I’ve been trying to get it to work for a couple of days now and it just isn’t working. I’m still at it because if it works, it’ll save me a ton of time in writing separate custom solvers for the many similar situations that are bound to crop up. *sigh* Let’s see. 🙁

If you’re aware of somewhat complex examples, please do share. 🙂

• Reece Althoff 3 years ago

Yea, there isn’t a lot out there for it. I only had the examples from the original authors of it with the ‘beer distribution’ and ‘cat food’ examples. I used the beer distribution one as my starting point. I wonder if you could use that ‘cat food’ example as a starting point and do some heavy tweaking.

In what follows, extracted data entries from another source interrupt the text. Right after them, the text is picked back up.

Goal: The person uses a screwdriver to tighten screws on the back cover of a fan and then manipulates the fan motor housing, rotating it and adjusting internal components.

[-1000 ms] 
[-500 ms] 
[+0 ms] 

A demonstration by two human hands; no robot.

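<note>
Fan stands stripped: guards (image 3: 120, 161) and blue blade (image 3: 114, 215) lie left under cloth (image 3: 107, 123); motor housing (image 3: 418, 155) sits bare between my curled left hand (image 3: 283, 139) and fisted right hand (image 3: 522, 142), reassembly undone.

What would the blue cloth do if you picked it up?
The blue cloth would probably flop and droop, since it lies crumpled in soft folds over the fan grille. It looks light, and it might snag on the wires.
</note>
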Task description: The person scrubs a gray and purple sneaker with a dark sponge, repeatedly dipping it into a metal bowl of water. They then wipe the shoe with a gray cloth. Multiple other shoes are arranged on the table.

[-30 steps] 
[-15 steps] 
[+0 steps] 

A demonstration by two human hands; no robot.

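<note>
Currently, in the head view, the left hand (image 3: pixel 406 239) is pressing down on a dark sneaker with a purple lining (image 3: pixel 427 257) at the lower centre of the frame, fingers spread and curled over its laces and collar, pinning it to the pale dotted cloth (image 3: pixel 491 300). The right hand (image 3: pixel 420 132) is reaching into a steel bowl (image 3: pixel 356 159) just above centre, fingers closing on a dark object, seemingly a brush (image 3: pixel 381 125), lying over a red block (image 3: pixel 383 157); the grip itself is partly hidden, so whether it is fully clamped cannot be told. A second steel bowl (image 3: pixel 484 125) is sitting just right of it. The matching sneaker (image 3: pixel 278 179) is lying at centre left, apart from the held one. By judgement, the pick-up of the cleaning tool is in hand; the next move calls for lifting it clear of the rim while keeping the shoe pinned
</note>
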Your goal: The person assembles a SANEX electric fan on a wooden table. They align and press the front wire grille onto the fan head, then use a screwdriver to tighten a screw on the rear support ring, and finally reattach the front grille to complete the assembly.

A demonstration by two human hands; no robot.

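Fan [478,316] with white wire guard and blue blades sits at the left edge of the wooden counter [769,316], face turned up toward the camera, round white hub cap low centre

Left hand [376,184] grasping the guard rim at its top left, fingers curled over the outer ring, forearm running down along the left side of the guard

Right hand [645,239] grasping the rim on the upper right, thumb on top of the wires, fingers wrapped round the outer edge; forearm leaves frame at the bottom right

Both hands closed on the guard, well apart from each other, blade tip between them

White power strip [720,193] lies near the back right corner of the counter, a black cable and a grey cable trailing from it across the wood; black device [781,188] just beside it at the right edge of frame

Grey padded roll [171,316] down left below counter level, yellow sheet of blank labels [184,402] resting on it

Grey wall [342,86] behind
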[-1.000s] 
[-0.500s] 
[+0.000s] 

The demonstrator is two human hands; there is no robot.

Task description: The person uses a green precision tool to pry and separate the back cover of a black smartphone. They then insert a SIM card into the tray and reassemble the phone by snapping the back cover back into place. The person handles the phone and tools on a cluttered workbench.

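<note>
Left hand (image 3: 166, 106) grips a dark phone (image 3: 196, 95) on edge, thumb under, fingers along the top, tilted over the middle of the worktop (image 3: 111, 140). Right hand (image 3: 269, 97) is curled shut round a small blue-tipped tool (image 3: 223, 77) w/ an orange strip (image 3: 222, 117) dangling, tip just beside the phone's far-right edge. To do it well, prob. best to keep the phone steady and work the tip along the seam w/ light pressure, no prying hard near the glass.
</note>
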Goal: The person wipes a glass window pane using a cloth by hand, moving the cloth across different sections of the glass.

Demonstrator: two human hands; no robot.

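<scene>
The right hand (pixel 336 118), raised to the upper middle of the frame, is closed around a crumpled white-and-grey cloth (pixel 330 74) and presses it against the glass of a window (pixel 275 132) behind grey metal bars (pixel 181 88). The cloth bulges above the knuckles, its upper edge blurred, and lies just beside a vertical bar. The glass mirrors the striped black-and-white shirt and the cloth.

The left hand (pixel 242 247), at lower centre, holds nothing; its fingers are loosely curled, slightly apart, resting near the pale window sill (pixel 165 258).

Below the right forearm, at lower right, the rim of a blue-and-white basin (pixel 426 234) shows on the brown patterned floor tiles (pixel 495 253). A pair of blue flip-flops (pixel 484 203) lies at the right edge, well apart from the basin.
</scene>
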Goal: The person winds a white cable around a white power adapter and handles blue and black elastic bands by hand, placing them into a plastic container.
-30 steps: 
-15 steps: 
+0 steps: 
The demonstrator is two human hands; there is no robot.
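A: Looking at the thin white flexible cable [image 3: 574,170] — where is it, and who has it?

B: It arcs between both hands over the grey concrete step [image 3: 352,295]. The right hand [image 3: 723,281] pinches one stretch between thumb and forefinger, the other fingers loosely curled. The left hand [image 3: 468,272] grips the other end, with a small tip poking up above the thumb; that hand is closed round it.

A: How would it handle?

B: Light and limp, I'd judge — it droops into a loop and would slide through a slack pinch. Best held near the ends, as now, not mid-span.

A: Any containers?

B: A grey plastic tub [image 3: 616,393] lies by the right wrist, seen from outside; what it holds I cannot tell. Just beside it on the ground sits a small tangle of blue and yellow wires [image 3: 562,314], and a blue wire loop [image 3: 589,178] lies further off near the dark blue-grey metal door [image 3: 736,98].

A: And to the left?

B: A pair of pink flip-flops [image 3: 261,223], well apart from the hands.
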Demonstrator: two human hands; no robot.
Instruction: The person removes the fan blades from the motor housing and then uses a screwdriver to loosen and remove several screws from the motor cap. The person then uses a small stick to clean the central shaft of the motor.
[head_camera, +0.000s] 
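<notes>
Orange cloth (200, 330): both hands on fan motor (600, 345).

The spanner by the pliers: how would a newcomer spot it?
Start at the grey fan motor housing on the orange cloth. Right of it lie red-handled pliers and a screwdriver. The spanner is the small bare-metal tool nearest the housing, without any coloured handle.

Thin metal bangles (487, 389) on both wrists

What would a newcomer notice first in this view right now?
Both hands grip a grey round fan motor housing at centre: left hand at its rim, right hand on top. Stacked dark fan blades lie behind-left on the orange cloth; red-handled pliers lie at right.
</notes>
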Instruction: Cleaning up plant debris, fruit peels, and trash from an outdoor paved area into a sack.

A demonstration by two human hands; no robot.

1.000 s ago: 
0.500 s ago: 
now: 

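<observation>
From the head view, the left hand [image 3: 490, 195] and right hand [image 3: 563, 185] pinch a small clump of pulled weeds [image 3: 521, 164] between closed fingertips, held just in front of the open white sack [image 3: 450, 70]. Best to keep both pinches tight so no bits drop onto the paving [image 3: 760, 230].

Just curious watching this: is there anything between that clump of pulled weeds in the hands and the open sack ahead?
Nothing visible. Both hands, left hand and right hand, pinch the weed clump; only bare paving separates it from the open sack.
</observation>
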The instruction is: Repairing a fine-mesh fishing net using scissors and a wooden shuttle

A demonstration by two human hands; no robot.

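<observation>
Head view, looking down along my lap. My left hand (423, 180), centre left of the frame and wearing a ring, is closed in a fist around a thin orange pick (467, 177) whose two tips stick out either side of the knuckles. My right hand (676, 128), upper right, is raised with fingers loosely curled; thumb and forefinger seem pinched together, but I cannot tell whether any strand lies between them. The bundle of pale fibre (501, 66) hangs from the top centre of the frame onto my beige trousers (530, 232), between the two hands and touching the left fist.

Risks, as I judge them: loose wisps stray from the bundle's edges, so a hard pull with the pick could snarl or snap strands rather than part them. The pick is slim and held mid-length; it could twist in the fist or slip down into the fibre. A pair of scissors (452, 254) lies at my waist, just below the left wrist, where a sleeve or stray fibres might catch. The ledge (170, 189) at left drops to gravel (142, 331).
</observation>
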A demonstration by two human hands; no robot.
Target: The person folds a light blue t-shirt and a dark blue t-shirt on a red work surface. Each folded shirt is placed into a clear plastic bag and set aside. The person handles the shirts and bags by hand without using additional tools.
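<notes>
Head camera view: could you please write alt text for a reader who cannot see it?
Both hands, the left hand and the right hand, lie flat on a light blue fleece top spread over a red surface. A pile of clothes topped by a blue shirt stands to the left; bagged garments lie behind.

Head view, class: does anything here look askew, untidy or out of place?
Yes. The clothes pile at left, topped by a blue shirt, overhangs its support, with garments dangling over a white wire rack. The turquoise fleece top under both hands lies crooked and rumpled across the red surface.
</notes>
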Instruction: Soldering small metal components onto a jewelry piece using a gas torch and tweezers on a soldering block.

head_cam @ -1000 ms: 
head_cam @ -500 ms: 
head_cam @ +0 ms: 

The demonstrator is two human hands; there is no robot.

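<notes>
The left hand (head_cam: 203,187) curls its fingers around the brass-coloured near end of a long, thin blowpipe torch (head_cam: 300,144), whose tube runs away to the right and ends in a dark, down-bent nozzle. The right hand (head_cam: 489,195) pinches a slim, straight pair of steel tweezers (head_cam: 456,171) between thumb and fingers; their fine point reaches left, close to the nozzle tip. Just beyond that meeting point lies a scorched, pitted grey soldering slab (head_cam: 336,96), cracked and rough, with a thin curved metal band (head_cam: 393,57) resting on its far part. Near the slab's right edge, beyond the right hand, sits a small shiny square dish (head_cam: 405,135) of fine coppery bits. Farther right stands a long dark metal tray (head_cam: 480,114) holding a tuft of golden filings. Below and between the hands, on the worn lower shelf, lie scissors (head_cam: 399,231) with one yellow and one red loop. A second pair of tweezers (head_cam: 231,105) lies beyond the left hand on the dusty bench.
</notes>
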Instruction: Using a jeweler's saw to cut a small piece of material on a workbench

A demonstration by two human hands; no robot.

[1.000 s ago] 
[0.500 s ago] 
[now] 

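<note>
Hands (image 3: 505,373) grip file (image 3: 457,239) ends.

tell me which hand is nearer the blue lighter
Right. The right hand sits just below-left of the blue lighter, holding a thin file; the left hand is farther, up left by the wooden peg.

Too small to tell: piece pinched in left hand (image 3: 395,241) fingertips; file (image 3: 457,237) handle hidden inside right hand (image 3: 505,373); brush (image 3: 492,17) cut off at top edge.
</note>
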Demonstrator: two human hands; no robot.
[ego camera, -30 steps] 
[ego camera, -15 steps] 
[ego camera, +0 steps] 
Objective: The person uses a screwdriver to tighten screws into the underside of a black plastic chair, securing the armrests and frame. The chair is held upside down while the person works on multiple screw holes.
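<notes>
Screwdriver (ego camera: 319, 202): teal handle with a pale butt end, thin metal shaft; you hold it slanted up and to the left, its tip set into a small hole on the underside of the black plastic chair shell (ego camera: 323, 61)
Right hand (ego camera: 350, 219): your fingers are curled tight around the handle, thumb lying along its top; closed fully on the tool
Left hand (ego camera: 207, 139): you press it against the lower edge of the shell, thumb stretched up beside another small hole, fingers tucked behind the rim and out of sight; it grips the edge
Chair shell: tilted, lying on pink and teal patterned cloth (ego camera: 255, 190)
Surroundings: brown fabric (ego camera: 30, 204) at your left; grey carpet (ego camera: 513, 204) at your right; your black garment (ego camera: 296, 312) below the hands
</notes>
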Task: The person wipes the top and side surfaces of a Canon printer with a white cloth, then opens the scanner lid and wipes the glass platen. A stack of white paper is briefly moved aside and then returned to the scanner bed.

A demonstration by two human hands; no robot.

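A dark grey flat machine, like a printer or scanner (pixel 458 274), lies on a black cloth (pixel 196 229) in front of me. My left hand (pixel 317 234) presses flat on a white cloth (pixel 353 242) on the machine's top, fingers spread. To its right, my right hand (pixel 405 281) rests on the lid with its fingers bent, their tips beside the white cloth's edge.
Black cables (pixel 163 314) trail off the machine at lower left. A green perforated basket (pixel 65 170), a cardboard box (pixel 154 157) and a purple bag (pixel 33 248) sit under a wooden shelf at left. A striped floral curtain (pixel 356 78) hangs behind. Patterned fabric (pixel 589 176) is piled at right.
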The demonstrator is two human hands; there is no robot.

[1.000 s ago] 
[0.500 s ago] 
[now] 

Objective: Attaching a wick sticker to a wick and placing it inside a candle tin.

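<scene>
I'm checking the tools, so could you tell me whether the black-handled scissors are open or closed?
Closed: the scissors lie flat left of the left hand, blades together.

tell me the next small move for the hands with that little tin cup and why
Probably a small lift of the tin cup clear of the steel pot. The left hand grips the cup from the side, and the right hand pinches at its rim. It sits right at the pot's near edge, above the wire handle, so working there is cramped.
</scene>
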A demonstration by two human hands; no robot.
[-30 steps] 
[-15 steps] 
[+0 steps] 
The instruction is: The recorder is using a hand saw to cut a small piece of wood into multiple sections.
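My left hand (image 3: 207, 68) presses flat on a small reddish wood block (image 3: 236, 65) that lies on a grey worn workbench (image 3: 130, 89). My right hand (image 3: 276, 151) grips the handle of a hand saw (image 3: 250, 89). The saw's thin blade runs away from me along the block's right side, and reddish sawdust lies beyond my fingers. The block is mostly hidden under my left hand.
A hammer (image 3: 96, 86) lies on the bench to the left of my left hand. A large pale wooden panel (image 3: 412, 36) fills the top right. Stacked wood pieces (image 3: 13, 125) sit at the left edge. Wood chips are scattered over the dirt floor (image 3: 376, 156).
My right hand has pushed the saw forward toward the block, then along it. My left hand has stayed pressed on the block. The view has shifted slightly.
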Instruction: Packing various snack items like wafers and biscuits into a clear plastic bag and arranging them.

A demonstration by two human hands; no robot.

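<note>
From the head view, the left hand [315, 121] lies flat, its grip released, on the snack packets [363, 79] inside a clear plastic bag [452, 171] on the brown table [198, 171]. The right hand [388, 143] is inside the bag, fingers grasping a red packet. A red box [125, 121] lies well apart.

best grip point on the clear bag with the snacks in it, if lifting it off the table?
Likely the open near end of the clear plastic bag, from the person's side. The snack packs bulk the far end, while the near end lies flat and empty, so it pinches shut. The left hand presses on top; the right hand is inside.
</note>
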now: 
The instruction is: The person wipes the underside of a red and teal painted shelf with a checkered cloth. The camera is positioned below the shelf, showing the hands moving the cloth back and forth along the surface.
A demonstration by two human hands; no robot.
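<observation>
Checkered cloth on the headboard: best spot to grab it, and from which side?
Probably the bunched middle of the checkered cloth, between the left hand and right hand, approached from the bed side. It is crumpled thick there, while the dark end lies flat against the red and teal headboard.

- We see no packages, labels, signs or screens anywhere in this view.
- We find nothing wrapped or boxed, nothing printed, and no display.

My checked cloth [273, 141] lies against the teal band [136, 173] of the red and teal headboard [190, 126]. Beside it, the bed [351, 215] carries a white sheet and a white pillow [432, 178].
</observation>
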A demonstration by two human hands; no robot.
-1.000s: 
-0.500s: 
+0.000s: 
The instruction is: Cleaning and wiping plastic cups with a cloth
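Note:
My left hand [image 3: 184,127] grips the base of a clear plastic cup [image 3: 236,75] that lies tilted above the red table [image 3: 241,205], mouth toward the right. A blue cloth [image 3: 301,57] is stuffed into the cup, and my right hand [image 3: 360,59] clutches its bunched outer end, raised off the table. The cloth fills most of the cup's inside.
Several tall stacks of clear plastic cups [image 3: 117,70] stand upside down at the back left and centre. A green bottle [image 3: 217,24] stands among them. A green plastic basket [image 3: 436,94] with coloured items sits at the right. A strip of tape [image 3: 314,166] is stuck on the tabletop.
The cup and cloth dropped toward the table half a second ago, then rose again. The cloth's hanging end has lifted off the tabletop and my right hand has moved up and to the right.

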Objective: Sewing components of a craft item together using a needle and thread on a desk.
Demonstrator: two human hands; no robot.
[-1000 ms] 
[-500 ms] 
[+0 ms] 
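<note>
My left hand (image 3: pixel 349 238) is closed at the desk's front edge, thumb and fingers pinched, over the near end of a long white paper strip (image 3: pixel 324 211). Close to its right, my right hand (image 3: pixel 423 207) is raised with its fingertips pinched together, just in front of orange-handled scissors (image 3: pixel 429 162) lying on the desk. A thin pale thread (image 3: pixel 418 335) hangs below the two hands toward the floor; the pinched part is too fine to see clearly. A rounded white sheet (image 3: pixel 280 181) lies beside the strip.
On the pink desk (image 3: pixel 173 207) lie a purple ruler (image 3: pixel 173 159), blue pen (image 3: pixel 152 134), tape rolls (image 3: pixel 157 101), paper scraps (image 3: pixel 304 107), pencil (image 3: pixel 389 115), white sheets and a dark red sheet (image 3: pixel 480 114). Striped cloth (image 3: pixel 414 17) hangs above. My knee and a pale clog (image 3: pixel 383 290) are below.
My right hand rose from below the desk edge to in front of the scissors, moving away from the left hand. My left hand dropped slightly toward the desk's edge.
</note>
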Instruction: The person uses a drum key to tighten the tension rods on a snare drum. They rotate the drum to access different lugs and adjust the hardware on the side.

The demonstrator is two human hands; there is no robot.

• Reece Althoff 3 years ago

Its been a bit… Any luck with your project?

• sidkhullar 2 years ago

I gave up. :/

• Reece Althoff 2 years ago

Sorry to see you gave up on it. It definitely isn’t the easiest thing to implement.

Do you have some fake data that is similar to your actual data (so we don’t have to worry about NDA’s) that you could send me? I’d be interested to see if I can get it working.